▸ **TASK DIRECTIONS**
Your answer should be the exact lines of the data below from the one containing "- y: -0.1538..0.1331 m" through the one containing "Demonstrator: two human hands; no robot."; please include nothing else.

^^^^^^^^^^^^^^^^

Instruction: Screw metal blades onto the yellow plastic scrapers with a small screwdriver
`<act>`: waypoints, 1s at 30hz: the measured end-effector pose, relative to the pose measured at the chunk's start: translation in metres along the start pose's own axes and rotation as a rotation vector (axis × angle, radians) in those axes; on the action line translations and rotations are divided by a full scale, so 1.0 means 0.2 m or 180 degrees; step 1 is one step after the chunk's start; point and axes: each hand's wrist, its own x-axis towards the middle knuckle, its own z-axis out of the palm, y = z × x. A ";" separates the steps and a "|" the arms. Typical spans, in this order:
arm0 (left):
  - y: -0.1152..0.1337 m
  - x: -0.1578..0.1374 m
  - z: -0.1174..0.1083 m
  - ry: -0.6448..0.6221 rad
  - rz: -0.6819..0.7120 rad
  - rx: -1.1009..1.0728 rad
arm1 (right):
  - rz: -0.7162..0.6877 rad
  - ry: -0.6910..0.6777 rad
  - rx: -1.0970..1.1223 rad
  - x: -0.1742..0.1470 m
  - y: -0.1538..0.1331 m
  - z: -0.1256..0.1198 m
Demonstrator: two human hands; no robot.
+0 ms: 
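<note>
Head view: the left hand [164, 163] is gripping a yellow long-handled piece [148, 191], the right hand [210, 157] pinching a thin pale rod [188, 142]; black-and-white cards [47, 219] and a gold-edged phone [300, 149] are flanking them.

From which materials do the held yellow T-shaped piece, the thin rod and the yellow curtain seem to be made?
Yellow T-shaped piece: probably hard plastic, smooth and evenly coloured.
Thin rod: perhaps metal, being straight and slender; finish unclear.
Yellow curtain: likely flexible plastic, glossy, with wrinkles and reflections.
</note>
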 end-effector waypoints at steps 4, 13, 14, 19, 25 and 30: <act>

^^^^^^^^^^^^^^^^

▸ **RESPONSE TO THIS TASK**
  - y: -0.1538..0.1331 m
  - z: -0.1256..0.1198 m
Demonstrator: two human hands; no robot.

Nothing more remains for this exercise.